▶ **REQUIREMENT**
Without the pictures, copy all of the data exactly.

▶ **DATA BELOW**
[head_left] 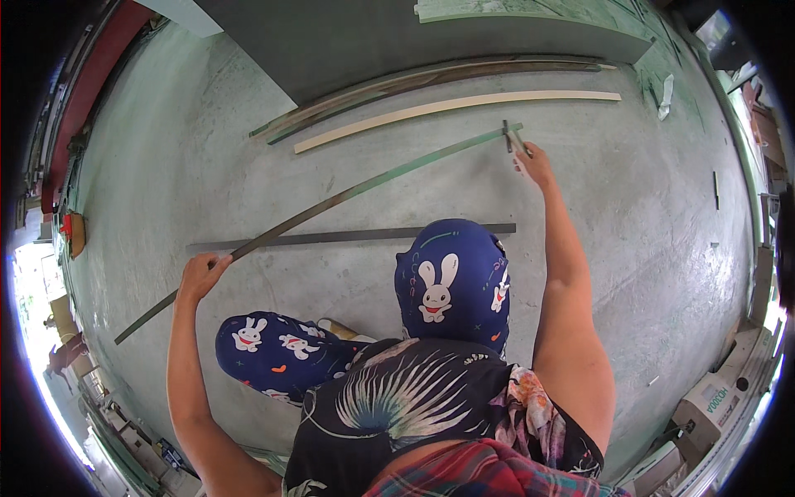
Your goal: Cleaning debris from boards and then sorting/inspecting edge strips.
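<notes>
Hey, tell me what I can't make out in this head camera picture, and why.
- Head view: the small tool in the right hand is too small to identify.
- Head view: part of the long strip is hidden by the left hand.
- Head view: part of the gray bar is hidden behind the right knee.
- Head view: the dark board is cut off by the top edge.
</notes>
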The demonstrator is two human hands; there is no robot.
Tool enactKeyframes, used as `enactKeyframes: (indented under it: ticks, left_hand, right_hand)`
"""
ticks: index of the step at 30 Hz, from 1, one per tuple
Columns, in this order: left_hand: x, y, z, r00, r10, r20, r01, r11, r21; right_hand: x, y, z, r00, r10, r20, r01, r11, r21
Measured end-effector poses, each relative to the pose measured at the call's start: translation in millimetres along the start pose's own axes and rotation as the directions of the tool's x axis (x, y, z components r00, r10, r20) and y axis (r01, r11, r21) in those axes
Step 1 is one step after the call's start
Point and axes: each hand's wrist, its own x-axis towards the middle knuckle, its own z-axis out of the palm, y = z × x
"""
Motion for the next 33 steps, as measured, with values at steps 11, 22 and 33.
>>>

▶ **SOLUTION TO THIS TASK**
[head_left] 
Your goal: Cleaning debris from boards and then sorting/inspecting edge strips.
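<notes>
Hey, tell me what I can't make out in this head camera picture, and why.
- Head view: the small tool in the right hand is too small to identify.
- Head view: part of the long strip is hidden by the left hand.
- Head view: part of the gray bar is hidden behind the right knee.
- Head view: the dark board is cut off by the top edge.
</notes>
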The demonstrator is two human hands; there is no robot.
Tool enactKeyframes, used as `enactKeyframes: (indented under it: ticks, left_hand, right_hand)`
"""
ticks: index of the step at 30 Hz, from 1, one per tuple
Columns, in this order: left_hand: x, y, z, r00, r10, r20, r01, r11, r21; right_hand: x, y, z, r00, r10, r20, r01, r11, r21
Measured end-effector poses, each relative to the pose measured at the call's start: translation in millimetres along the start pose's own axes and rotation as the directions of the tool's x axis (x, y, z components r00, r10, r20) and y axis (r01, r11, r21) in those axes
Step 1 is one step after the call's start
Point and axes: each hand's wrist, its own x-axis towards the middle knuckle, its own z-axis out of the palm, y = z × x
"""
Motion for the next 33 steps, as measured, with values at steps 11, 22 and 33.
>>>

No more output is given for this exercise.